Еще совсем недавно приходилось слышать, читать, что Но и кёгэн — безнадежно отжившая архаика. Авторы «Ста взглядов на Японию» пишут, например: «В наши дни, однако, как театр Но, так и водевили кёгэн для большинства японцев — искусство мертвое». Обычный, неискушенный зритель этого искусства не понимает. Иногда какую-нибудь пьесу Но передают по телевидению, как правило, в серии «Общеобразовательных передач».
Персонажи кёгэна сами представляются зрителям: «Почтеннейшая публика, перед вами. настоятель этого храма» или «Я князь Эмма, властитель ада», сами оговаривают место и время действия, словом, объясняют экспозицию, порой достаточно подробно.
… Два даймё собрались совершить паломничество в храм Китано, да вот беда! «Где же ваш слуга?—Он больным притворился, не пошел, бестия, со мной.— Вот как. И моего дома нет. Как же нам быть?—Ничего, я придумал, что делать. Выйдем на дорогу, остановим какого-нибудь прохожего и заставим его нас сопровождать» .

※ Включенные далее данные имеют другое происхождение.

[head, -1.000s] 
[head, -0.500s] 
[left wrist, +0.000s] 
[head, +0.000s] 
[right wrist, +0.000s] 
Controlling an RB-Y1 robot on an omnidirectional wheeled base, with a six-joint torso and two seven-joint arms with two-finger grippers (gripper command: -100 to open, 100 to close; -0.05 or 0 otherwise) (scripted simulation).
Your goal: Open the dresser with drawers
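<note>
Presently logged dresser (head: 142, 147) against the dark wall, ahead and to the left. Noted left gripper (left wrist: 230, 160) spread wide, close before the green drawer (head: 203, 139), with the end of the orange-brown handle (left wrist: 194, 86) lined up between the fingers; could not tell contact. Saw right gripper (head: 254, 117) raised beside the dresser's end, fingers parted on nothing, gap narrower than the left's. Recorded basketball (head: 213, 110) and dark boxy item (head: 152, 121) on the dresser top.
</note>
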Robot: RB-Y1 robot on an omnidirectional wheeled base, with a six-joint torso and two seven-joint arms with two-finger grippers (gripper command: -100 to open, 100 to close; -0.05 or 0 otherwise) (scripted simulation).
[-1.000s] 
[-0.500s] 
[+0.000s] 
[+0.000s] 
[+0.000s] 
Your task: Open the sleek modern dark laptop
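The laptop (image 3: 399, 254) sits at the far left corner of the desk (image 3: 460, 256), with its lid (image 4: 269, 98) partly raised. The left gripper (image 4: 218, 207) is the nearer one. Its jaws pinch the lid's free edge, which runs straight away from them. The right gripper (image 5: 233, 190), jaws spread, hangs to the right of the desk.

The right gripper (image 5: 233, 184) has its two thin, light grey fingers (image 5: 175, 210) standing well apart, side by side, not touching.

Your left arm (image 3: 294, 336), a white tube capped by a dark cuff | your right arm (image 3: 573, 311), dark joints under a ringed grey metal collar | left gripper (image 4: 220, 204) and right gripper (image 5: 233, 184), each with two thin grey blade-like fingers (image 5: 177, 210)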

Но горожанин, которого наметили на роль слуги, быстро становится хозяином положения, и вот уже оба даймё по его повелению изображают дерущихся петухов, кувыркаются, исполняют шутовские куплеты про самих себя на потеху публике. И публика буквально помирает со смеху! Возраст разыгрываемой пьески — скорее всего лет 600. В те далекие времена толпа простолюдинов, окружив сценическую площадку — на территории храма или у ворот замка, должно быть, хохотала над теми же репликами и трюками. Язык кёгэнов всегда был языком толпы, плебейские словечки и разухабистые остроты вызывали восторг зрителей.